**What is being asked**.
Output exactly the first line of the listing and each line after it, through the line that contains "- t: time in"; add nothing else.

**Materials provided**.
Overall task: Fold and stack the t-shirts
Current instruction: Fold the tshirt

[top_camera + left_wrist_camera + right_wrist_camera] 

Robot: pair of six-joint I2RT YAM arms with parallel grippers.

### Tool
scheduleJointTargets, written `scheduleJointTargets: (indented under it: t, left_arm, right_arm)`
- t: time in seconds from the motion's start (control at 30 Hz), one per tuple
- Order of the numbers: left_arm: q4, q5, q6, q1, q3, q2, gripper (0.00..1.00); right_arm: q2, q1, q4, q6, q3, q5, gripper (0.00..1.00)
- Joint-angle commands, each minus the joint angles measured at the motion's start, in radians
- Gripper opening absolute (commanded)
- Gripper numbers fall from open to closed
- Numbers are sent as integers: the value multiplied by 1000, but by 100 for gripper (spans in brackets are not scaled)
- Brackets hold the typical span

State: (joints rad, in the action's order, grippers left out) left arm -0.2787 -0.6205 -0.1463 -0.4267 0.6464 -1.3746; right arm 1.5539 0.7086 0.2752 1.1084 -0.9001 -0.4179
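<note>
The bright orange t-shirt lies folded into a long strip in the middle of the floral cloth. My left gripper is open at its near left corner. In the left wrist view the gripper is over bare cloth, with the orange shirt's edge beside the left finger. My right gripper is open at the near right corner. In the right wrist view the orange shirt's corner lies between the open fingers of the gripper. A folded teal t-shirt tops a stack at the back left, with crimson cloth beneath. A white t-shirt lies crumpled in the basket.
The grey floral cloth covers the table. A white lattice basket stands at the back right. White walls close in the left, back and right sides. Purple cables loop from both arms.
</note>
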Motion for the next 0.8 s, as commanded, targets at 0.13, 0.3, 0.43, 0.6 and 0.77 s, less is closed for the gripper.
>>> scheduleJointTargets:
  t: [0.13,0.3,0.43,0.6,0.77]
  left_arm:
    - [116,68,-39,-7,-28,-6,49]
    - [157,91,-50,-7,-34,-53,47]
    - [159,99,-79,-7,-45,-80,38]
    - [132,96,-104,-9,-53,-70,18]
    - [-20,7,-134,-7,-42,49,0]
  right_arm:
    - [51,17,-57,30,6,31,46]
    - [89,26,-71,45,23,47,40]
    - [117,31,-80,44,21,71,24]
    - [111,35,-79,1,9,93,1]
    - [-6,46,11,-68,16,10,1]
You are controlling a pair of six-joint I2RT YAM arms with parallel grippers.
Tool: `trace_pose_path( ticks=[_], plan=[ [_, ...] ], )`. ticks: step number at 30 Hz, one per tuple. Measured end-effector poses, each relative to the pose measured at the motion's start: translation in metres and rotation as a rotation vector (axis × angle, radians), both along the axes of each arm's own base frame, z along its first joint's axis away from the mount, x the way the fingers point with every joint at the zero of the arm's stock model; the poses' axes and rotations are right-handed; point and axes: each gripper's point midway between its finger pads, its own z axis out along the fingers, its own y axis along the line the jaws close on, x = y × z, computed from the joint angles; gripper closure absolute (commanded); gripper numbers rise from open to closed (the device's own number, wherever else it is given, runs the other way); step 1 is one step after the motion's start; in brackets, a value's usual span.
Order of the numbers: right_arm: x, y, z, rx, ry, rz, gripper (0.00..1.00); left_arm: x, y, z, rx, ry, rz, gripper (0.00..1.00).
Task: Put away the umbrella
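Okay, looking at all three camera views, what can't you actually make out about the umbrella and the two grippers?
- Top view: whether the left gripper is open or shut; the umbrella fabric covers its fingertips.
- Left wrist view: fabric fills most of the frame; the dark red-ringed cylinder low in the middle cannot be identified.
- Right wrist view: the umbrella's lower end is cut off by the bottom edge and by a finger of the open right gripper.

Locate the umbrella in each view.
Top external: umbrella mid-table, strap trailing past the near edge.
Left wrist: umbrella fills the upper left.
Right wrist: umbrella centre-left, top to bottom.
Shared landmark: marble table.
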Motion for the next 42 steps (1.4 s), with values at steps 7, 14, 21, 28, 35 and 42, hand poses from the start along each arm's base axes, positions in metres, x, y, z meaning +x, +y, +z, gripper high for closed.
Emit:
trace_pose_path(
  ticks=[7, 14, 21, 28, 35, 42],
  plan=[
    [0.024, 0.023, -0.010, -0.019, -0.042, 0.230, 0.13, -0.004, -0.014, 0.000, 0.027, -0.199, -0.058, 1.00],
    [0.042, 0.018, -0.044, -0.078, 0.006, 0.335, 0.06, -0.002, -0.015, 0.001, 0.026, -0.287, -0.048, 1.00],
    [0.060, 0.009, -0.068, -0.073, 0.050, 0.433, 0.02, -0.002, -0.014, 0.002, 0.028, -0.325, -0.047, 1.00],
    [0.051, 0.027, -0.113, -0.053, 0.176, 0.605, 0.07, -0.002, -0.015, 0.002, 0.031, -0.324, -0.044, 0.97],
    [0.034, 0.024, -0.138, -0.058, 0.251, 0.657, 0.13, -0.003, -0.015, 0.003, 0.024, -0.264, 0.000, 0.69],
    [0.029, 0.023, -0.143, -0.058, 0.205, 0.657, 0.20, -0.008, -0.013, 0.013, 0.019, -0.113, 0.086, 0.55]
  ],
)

**Solution**.
Overall task: Fold and stack the t-shirts
Current instruction: Fold the tshirt

[top_camera + left_wrist_camera + right_wrist_camera] 

Robot: pair of six-joint I2RT YAM arms with parallel grippers.

### Tool
scheduleJointTargets, written `scheduleJointTargets: (indented under it: t, left_arm, right_arm)`
- t: time in seconds from the motion's start (control at 30 Hz), one per tuple

That covers the exercise completely.